Но другие новоорлеанцы при всем желании не могли так изолировать себя от Сторивилля. Пусть реформаторы были довольны результатами их эксперимента 1898 года, но поборники нравственности, вдохновленные возникновением таких организаций, как «Лига противодействия салунам» и «Движение Общественной гигиены», активно выражали недовольство этим злачным кварталом. Тактика заключения порока в резервацию явно не сработала, и по всей стране в первое десятилетие двадцатого века получила поддержку идея полного запрета проституции, спиртного, азартных игр и других грехов. Законодательное собрание Луизианы (несмотря на все усилия Томаса К. Андерсона) поддержало принятие законопроектов, направленных на борьбу с пороками. Уже в 1904 году они приняли закон о закрытии всех биллиардных в штате. Другой предложенный закон запрещал ставки на скачках на всей территории Луизианы. Теперь же, в преддверии выборов 1908 года, заговорили о принятии комплексного закона по борьбе с пороком: необходимо полностью изменить правила продажи алкоголя в Луизиане и ограничить возможность женщин и цветного населения посещать заведения, где продавали спиртное, а также работать в них.

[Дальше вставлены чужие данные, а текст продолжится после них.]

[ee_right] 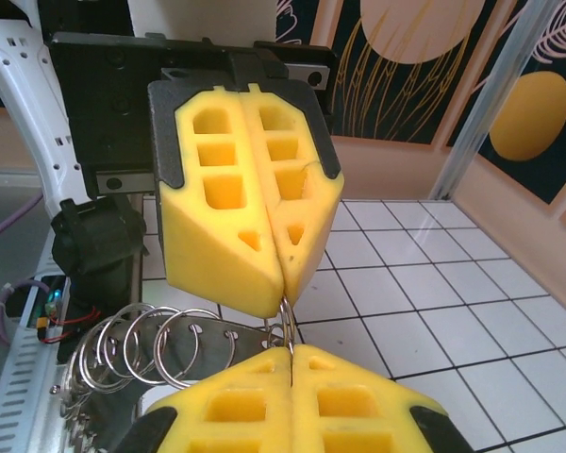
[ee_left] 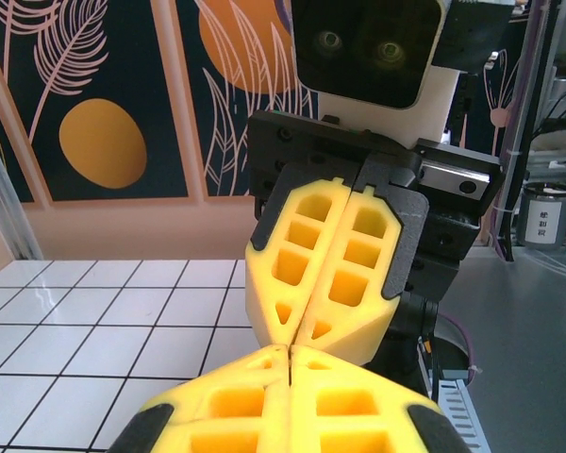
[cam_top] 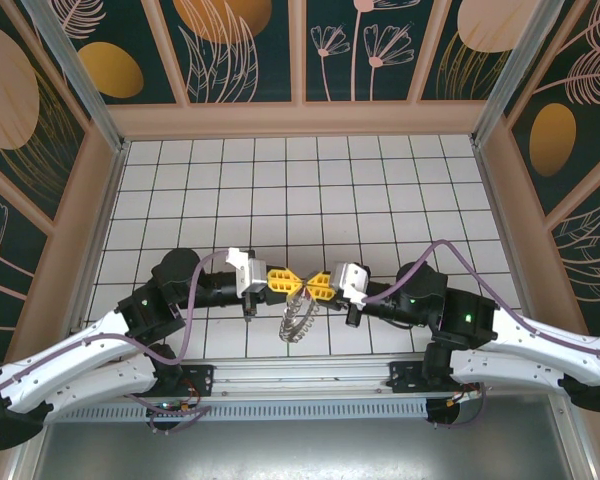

Для представителей новоорлеанского полусвета: сутенеров и содержательниц борделей, владельцев салунов и дансингов, проституток и музыкантов – наступали тяжелые времена.

В первые десять лет своего существования сегрегированные кварталы греха по обе стороны Канал-стрит никто не трогал, и они процветали – причем так, что многих это уже беспокоило. Новый Орлеан ждали перемены. Самопровозглашенные защитники добродетели и нравственности были готовы нанести ощутимый удар по гнезду разврата.